[WORK REQUEST]:
Find every line containing "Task" in the records below and report the tally as a bare number.

(Collected data)
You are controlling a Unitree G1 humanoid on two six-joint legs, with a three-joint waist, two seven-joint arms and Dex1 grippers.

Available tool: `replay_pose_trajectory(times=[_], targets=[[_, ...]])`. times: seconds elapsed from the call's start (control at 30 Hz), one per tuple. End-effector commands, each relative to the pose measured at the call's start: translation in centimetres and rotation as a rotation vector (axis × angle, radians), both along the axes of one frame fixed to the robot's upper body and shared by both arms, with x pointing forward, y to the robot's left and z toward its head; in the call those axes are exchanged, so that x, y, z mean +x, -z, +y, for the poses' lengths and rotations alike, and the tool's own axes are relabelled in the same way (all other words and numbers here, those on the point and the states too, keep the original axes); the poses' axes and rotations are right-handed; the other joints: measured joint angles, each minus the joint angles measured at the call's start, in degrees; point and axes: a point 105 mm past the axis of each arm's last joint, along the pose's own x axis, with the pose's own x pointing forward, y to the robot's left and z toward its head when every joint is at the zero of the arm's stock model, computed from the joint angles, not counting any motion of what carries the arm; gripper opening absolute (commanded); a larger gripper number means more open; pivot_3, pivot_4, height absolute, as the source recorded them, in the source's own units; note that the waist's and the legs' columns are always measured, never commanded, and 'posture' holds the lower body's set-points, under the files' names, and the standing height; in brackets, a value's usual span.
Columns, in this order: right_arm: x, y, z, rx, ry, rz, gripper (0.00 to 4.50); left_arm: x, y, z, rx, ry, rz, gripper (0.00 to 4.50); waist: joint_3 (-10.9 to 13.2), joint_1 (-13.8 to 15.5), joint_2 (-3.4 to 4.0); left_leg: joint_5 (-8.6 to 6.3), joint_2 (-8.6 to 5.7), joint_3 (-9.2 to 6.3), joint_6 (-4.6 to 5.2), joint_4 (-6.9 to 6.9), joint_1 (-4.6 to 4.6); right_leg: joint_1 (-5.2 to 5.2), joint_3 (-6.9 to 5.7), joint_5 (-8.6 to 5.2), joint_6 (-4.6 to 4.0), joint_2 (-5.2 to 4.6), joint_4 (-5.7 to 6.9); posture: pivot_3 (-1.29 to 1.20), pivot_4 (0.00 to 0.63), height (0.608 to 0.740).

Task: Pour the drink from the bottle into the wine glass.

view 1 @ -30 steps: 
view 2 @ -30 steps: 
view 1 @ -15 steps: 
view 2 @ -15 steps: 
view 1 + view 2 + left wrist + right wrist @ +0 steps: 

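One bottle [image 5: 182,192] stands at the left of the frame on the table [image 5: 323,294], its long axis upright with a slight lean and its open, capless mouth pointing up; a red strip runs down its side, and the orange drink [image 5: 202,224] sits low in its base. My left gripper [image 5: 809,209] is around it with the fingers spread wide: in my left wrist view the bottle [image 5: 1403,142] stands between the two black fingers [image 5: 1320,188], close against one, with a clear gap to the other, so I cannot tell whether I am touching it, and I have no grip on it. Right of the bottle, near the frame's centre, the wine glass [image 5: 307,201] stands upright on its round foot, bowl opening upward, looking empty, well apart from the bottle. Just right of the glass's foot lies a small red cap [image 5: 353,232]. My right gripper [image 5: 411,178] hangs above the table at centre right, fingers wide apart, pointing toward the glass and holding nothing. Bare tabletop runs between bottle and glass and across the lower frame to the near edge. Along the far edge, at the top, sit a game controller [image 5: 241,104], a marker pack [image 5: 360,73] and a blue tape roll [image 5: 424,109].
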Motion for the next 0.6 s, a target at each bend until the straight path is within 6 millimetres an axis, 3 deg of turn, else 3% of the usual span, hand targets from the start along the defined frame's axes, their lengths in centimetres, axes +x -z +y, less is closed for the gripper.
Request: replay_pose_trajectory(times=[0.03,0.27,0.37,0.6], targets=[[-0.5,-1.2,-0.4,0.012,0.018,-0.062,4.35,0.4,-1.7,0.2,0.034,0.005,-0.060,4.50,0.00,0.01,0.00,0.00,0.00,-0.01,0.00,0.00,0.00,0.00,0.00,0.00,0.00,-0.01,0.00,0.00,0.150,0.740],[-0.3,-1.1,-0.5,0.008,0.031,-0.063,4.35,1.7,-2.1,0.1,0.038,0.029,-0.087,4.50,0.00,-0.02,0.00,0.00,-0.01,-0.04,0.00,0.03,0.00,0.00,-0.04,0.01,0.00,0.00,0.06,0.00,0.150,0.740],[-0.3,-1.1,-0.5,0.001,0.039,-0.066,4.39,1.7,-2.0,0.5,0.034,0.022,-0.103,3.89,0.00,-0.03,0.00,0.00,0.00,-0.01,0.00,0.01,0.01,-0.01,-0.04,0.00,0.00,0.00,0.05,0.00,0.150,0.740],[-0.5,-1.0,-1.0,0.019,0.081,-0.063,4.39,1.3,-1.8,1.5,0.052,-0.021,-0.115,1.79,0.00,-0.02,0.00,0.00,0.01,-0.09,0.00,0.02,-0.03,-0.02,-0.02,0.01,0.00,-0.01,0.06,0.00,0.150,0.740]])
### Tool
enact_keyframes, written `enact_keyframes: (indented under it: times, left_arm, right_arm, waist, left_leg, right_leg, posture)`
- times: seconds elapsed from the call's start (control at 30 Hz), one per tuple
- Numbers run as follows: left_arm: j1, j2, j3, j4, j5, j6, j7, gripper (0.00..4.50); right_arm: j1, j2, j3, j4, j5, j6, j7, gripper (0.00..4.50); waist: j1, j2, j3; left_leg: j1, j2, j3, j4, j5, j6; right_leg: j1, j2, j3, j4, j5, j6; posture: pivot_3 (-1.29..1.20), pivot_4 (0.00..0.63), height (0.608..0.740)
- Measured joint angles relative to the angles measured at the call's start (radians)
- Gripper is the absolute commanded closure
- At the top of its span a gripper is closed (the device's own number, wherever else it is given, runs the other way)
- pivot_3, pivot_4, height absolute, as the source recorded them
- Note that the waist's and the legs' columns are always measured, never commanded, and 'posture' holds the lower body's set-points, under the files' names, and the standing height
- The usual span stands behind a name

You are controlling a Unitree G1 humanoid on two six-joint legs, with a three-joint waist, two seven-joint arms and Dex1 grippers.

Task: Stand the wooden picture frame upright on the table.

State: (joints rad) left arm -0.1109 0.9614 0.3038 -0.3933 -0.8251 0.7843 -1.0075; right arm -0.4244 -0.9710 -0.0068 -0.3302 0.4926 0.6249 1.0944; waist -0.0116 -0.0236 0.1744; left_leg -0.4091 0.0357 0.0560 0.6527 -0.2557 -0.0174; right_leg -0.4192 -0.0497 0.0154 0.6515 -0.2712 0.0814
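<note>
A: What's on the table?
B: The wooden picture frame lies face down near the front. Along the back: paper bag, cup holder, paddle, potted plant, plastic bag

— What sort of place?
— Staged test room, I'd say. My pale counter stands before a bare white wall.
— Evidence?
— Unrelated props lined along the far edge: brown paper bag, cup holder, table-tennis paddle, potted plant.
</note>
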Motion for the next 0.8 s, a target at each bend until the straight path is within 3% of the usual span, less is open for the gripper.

[SOLUTION TO THIS PROBLEM]:
2